Autrement dit, une somme de ruses individuelles équivaut à une sorte d’imprévoyance collective. Cependant Solon n’en appelle pas ici à une forme d’organisation capable de rendre efficaces les efforts dispersés. Il s’agit d’une réflexion sur la part à accorder aux paroles, comme si à elles seules elles absorbaient toute l’attention et détournaient de l’évitement des actes qu’elles annoncent et accompagnent. Les hommes ici ne sont pas accusés d’être naïfs et crédules mais de trop attacher d’importance à ce qui se dit au détriment de ce qui se fait. L’interprétation des intentions prend le temps qu’il faudrait pour s’opposer bel et bien au lieu d’anticiper sans prendre les mesures qui mettraient effectivement fin à ce qu’on craint. Mais n’est-ce pas aussi finalement un éloge du courage mis de cette manière au-dessus de la ruse ? N’est-ce pas parce qu’on a peur de s’opposer qu’on ne voit pas, qu’on ne veut pas voir l’acte qui se réalise ? On préfère user toute sa finesse à dénoncer sous cape ce qui se trame. Entre avisés, on s’entend bien : chacun confirme l’autre dans sa perspicacité ; c’est plus dur de se heurter à l’ennemi qu’on s’est acharné entre soi à discréditer.
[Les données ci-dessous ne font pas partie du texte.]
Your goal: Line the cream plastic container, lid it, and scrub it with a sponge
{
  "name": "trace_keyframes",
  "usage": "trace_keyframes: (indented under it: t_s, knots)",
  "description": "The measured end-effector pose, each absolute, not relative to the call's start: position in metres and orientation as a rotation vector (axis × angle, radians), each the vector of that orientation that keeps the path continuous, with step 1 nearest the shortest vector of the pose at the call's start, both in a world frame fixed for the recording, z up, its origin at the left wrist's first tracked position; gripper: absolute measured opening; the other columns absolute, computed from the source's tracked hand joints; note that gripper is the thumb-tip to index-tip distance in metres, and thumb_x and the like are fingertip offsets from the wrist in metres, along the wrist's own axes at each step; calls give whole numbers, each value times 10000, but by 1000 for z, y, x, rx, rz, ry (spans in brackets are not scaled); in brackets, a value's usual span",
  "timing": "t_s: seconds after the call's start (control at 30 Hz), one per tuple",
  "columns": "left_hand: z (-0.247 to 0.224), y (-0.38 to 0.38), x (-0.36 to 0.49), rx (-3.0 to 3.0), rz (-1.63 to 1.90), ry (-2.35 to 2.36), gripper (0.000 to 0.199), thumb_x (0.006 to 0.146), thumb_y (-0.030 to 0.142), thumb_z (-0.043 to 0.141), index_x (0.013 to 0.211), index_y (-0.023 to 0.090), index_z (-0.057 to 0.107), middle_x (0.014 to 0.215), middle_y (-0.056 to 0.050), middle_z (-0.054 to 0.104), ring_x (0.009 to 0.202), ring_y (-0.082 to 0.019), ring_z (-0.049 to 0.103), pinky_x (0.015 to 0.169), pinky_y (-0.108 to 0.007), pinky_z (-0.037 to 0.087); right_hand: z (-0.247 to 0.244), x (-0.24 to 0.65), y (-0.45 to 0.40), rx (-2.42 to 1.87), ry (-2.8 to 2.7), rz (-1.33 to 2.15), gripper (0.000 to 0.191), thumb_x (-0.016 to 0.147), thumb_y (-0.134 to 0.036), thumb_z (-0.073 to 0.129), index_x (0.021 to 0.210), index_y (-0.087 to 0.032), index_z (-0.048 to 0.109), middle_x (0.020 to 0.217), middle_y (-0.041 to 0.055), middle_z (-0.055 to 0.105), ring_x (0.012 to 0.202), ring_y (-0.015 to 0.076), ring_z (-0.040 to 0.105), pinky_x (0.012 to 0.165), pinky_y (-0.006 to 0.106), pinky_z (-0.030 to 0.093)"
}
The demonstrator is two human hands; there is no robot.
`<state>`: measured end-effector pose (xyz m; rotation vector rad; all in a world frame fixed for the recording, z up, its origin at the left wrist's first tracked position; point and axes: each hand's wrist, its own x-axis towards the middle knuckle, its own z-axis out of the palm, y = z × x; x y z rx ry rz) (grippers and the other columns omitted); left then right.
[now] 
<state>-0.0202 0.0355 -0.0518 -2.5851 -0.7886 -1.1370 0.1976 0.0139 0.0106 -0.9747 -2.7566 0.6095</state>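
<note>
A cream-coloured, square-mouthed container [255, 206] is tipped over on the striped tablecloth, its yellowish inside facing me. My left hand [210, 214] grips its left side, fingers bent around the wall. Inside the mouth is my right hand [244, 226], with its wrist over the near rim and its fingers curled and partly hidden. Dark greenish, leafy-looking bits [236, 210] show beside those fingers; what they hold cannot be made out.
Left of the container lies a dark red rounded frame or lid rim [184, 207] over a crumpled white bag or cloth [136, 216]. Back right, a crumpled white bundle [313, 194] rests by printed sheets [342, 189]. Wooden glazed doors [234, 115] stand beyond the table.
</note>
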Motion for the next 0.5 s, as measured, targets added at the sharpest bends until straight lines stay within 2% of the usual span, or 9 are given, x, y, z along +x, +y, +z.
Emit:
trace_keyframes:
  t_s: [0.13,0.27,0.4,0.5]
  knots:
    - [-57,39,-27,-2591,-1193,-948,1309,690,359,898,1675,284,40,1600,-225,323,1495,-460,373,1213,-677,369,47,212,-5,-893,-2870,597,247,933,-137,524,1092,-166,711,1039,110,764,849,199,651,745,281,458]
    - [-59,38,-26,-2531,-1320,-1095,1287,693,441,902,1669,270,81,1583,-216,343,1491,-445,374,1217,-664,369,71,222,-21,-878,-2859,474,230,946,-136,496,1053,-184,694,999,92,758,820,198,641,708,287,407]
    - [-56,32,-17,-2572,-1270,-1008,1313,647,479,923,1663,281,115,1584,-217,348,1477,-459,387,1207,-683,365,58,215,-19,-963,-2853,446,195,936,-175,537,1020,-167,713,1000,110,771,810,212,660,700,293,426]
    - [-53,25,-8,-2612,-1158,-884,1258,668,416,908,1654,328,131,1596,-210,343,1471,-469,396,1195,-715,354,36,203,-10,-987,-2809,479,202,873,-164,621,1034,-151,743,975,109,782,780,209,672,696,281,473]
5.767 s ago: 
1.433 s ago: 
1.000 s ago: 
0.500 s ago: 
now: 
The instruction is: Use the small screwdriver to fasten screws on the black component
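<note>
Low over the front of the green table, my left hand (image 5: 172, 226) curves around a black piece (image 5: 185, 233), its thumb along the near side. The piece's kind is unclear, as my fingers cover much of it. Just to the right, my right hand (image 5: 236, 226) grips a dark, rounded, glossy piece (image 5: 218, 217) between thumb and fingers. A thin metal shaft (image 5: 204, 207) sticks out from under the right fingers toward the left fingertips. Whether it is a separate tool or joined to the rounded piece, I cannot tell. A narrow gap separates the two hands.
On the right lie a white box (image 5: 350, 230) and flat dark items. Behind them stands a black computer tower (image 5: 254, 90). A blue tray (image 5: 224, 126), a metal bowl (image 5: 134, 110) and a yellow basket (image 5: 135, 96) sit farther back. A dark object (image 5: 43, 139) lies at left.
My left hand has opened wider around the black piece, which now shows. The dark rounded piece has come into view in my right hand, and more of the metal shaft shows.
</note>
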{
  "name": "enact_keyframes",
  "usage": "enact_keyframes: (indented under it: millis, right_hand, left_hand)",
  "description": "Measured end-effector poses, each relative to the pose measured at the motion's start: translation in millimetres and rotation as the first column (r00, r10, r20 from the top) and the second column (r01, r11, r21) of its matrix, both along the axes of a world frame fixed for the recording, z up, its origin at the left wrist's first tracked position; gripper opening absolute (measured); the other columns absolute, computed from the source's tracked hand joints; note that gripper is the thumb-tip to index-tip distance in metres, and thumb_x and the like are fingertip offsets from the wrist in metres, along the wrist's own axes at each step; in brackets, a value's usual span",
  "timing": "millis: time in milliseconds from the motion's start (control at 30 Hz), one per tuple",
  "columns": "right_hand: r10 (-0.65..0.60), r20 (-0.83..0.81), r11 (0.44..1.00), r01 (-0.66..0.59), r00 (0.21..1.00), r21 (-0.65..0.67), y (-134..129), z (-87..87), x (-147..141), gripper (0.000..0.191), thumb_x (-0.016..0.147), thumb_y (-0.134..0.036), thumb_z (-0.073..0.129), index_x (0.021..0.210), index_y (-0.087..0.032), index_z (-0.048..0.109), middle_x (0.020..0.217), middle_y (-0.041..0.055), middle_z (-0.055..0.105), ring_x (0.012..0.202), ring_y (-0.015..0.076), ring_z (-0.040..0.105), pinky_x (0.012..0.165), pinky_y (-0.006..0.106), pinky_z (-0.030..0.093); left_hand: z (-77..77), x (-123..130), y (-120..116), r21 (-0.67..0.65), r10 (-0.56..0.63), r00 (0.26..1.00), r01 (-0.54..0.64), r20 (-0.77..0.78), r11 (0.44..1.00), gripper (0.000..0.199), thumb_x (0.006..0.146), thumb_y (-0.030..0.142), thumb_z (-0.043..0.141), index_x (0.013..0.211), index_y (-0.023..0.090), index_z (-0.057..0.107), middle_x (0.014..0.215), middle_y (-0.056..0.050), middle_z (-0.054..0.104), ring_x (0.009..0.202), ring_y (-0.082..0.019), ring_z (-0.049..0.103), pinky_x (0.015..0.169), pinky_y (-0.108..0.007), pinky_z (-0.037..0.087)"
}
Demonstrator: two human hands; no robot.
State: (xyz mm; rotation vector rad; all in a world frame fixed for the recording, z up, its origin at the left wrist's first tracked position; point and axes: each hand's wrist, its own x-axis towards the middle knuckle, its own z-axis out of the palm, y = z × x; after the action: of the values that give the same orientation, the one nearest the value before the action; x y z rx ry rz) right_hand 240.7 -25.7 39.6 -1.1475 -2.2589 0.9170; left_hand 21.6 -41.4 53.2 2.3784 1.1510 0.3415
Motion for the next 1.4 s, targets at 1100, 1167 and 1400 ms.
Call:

« Il disait que le sceau de la parole est le silence, le sceau du silence est le moment opportun. » (58)
Le silence qui authentifie la parole n’est pas le temps de la méditation qui engendrerait d’autres paroles, mais celui de l’action qui saisit l’occasion pour atteindre son but. C’est encore le concept de kairos, de moment opportun que Thalès déjà mobilisait au moment de donner à sa mère la raison de son célibat. Je comprends désormais : si Solon est un sage bondissant et dynamique, c’est par attention au moment opportun. S’il arrive en armes à l’assemblée pour avertir des stratégies de Pisistrate, c’est qu’il est encore temps d’empêcher que ce dernier n'institue la tyrannie. Quand ensuite il dépose les armes devant le quartier général du tyran, c’est une manière de faire saisir que le kairos est désormais passé.
« Le discours est un reflet des actions » (58)
S’il n’y a pas d’action, le discours, aussi avisé qu’il soit, est le reflet de la lâcheté. Solon le sage n’est pas un beau parleur. Ses phrases préparent l’action et tirent leur valeur de l’action réussie. Aussi ses conseils donnent-ils du prix à ce qui se manifeste aux dépens de ce qui en reste au stade de l’intention :
« Fais davantage confiance à la bonté morale qu’à un serment » (60)
Avant la déclaration d’intention, ce qui est bel et bien réalisé.
« Pratique les belles actions. ( …) Ne donne pas les conseils les plus agréables mais les meilleurs » (60)
Renoncer à ce qu’autrui veut entendre pour l’encourager à faire ce qui doit être fait. Décidément, le charme de la poésie est tout au service de la raison. J’imagine que c’est d’un tel art de parler dont Platon rêvait dans la République quand il mettait en garde contre les mauvaises leçons d’Homère.